▸ Work instructions:
For each line below that includes the word "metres", make a copy.

-------- Records shown --------

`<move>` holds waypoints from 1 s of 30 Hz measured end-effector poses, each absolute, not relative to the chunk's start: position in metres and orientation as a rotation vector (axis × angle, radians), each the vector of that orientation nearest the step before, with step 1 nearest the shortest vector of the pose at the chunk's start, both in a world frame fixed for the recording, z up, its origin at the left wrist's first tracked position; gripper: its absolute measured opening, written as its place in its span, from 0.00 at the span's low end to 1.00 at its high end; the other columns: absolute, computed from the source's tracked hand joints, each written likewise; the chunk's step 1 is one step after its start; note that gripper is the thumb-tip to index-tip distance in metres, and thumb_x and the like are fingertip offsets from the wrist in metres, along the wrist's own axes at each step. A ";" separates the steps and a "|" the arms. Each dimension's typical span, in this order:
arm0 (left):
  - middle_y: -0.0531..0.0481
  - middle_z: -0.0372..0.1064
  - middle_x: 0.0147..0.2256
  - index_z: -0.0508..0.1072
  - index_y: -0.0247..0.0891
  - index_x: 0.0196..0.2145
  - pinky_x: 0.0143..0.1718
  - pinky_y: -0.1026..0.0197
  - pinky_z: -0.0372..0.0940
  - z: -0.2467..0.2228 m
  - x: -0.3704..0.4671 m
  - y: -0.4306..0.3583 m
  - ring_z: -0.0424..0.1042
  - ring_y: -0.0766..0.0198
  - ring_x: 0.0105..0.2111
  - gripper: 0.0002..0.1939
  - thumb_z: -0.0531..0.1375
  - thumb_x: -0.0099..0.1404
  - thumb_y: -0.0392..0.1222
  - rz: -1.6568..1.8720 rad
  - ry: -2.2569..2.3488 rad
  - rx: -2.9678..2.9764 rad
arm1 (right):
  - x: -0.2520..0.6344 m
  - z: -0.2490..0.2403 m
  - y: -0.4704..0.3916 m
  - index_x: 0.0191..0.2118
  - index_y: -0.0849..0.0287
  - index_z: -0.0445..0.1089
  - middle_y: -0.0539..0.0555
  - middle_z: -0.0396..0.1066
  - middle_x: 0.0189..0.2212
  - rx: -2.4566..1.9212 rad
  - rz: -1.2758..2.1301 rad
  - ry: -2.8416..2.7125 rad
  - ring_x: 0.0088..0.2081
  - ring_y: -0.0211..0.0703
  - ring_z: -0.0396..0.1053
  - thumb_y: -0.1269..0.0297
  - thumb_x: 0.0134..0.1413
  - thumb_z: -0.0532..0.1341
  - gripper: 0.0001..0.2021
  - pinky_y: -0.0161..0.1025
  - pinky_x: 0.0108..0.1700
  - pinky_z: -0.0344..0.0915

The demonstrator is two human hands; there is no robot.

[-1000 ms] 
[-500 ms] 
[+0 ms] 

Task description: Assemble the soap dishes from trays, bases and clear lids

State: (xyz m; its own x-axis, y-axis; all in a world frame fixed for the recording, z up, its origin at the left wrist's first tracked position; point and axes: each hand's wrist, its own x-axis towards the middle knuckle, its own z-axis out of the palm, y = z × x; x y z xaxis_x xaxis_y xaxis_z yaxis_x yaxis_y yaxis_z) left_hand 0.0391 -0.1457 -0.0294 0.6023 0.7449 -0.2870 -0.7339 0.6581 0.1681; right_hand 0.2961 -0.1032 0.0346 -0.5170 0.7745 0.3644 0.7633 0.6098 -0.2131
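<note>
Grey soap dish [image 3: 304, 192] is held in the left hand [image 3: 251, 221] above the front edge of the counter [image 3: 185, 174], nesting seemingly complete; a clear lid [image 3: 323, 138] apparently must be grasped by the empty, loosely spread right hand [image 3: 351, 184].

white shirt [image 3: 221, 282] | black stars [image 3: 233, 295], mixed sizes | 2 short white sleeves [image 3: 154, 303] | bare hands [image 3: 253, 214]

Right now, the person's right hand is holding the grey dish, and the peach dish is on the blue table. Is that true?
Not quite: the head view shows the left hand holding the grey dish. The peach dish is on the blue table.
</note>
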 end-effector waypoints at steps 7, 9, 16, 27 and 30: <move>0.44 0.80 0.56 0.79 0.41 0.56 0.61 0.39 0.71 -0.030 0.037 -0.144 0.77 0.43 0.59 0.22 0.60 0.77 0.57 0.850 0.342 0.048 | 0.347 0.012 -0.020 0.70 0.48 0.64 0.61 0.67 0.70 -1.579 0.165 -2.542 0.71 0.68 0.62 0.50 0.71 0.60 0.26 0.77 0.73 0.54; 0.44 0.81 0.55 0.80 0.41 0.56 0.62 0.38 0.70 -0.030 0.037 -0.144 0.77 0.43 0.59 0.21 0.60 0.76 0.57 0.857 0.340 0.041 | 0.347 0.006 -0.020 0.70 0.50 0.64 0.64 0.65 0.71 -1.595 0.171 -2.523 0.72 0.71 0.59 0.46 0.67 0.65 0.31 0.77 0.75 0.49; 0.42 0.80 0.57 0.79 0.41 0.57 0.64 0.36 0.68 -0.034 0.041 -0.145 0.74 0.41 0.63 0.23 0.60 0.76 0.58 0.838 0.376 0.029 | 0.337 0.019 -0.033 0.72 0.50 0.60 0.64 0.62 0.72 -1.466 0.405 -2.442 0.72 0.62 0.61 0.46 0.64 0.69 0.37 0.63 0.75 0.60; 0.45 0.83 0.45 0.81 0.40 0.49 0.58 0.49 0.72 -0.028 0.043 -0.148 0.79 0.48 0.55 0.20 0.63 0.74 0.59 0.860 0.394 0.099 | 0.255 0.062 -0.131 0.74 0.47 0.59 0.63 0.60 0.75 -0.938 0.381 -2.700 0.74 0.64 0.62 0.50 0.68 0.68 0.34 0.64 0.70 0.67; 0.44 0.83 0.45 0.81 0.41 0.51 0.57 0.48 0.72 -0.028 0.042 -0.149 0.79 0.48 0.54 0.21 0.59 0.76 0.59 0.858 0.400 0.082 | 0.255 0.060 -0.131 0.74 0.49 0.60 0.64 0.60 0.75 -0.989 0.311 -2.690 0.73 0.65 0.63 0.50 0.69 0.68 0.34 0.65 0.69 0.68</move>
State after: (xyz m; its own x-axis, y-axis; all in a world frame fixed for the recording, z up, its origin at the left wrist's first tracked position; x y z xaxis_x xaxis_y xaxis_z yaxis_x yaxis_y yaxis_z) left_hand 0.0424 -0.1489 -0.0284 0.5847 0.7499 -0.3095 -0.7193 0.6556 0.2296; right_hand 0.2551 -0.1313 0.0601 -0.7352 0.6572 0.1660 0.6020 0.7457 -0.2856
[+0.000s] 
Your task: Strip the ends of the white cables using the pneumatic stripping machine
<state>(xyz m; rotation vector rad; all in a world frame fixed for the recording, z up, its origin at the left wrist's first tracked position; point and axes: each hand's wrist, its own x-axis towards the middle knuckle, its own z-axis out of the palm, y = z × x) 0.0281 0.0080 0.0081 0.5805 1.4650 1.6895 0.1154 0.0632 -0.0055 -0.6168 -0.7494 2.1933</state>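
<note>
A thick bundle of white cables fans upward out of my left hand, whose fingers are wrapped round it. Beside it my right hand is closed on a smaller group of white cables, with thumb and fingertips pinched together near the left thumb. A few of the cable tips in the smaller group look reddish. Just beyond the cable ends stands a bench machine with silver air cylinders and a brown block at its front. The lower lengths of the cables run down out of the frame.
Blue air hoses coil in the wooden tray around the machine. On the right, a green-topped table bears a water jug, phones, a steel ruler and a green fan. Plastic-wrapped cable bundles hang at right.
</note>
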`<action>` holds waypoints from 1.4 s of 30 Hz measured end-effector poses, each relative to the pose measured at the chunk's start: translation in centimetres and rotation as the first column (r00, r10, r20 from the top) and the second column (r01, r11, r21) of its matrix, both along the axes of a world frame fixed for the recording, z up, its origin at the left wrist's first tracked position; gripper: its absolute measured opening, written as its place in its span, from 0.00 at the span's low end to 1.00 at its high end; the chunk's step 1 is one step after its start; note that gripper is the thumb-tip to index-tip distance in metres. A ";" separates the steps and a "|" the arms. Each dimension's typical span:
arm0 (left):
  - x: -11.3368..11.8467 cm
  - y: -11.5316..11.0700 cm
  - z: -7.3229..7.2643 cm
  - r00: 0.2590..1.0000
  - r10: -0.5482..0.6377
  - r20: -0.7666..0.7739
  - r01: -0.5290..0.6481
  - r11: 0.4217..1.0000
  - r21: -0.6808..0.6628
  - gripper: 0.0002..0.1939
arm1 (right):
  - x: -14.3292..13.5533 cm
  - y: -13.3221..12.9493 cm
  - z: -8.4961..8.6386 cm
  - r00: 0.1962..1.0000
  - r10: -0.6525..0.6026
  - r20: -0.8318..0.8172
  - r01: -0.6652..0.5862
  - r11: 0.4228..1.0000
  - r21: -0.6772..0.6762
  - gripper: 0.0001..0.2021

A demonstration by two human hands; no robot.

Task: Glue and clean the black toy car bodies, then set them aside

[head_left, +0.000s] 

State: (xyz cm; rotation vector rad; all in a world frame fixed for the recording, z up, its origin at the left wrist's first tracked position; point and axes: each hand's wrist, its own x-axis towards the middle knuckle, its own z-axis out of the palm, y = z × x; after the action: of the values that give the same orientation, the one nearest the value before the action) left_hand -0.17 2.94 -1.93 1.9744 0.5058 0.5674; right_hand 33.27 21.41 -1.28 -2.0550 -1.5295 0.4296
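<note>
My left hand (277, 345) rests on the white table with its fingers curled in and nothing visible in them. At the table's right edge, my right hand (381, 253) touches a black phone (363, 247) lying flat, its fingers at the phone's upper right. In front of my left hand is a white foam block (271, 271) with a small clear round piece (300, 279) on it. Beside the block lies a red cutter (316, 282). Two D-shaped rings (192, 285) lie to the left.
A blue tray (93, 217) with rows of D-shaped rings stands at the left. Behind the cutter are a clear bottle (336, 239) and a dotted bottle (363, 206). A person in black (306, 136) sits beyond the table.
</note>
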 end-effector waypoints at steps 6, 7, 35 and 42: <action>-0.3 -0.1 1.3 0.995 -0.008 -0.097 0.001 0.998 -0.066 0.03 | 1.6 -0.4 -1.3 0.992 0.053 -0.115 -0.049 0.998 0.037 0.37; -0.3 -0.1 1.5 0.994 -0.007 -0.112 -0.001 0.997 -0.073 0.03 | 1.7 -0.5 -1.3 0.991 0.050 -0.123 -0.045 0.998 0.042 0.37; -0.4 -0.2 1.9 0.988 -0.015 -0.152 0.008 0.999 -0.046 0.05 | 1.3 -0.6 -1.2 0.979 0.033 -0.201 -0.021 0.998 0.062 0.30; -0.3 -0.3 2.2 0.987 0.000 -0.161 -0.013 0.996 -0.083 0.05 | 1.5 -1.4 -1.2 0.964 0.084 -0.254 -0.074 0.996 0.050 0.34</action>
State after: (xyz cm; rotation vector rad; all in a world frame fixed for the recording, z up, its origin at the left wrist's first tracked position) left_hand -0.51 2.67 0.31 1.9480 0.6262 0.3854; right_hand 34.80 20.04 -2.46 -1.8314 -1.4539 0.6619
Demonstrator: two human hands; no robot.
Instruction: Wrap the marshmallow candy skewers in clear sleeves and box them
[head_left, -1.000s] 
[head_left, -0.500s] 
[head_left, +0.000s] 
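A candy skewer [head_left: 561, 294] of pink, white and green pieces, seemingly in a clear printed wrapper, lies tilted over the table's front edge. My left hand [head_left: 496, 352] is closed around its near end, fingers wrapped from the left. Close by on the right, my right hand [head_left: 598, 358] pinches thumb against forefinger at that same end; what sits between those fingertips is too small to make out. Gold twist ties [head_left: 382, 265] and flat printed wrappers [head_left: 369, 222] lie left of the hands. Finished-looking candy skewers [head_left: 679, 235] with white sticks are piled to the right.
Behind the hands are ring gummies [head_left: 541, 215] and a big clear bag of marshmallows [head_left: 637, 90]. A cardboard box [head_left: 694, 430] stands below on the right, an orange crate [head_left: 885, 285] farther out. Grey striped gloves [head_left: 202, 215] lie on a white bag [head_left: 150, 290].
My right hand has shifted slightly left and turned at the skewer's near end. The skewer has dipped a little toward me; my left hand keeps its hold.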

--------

▸ Solution to the problem:
`<move>` holds waypoints from 1 s of 30 Hz measured end-effector poses, each absolute, not relative to the chunk's start: position in metres and orientation as a rotation vector (axis × angle, radians), each the vector of that orientation nearest the step before, with step 1 nearest the shortest vector of the pose at the chunk's start, both in a world frame fixed for the recording, z up, its origin at the left wrist's first tracked position; gripper: its absolute measured opening, written as its place in its span, from 0.00 at the span's low end to 1.00 at its high end; the other columns: absolute, computed from the source's tracked hand joints, each written likewise; the chunk's step 1 is one step after its start; note that gripper is the thumb-tip to index-tip distance in metres, and thumb_x and the like are fingertip offsets from the wrist in metres, along the wrist's own axes at each step. A ";" separates the steps and a "|" the arms. Each dimension's typical span, in this order:
`<action>` holds waypoints from 1.4 s of 30 Hz measured end-effector poses, each relative to the pose measured at the chunk's start: translation in centimetres and rotation as the first column (r00, r10, r20 from the top) and the second column (r01, r11, r21) of its matrix, both along the axes of a world frame fixed for the recording, z up, its origin at the left wrist's first tracked position; gripper: its absolute measured opening, written as its place in its span, from 0.00 at the span's low end to 1.00 at its high end; the chunk's step 1 is one step after its start; note that gripper is the thumb-tip to index-tip distance in metres. A ";" separates the steps and a "|" the arms. Each dimension's typical span:

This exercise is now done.